Reproduce the top of the data verbatim, through and including the line that contains "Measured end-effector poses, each".

================

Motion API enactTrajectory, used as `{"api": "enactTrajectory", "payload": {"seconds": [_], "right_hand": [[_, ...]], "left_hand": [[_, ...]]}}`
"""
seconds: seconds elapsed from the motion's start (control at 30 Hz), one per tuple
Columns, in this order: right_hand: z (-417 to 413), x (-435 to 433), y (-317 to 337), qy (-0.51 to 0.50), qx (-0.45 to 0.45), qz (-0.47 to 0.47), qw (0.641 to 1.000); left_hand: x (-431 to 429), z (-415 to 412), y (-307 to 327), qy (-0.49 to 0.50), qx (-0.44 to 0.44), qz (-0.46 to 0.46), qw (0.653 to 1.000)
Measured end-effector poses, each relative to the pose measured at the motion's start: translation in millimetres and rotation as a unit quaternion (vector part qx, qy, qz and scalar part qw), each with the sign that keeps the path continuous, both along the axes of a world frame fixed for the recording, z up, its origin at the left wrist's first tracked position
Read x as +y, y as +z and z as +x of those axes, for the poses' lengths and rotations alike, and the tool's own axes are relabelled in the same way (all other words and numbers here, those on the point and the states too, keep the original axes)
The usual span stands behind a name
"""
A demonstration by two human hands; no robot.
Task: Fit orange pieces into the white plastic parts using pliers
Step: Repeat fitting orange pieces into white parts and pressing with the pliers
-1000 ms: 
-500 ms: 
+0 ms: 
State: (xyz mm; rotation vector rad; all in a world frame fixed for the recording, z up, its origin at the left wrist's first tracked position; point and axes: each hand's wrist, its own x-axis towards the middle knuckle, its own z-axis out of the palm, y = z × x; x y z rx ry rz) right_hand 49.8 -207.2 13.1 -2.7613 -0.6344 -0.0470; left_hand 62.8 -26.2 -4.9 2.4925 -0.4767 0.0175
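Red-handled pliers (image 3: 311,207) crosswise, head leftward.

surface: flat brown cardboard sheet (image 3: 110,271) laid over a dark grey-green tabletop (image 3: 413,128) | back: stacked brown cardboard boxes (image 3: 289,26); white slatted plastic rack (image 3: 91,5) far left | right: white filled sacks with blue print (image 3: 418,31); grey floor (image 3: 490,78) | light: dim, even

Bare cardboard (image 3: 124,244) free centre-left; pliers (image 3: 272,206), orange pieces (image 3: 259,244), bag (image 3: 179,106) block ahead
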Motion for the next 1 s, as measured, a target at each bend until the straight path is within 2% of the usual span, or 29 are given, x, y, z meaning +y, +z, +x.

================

- Exercise output
Motion API enactTrajectory, used as `{"api": "enactTrajectory", "payload": {"seconds": [_], "right_hand": [[_, ...]], "left_hand": [[_, ...]]}}`
"""
seconds: seconds elapsed from the motion's start (control at 30 Hz), one per tuple
Columns, in this order: right_hand: z (-417 to 413), x (-435 to 433), y (-317 to 337), qy (-0.51 to 0.50), qx (-0.45 to 0.45), qz (-0.47 to 0.47), qw (0.641 to 1.000); left_hand: x (-431 to 429), z (-415 to 412), y (-307 to 327), qy (-0.49 to 0.50), qx (-0.44 to 0.44), qz (-0.46 to 0.46), qw (0.653 to 1.000)
Measured end-effector poses, each relative to the pose measured at the motion's start: translation in millimetres and rotation as a unit quaternion (vector part qx, qy, qz and scalar part qw), each with the sign that keeps the path continuous, both along the axes of a world frame fixed for the recording, z up, its origin at the left wrist's first tracked position

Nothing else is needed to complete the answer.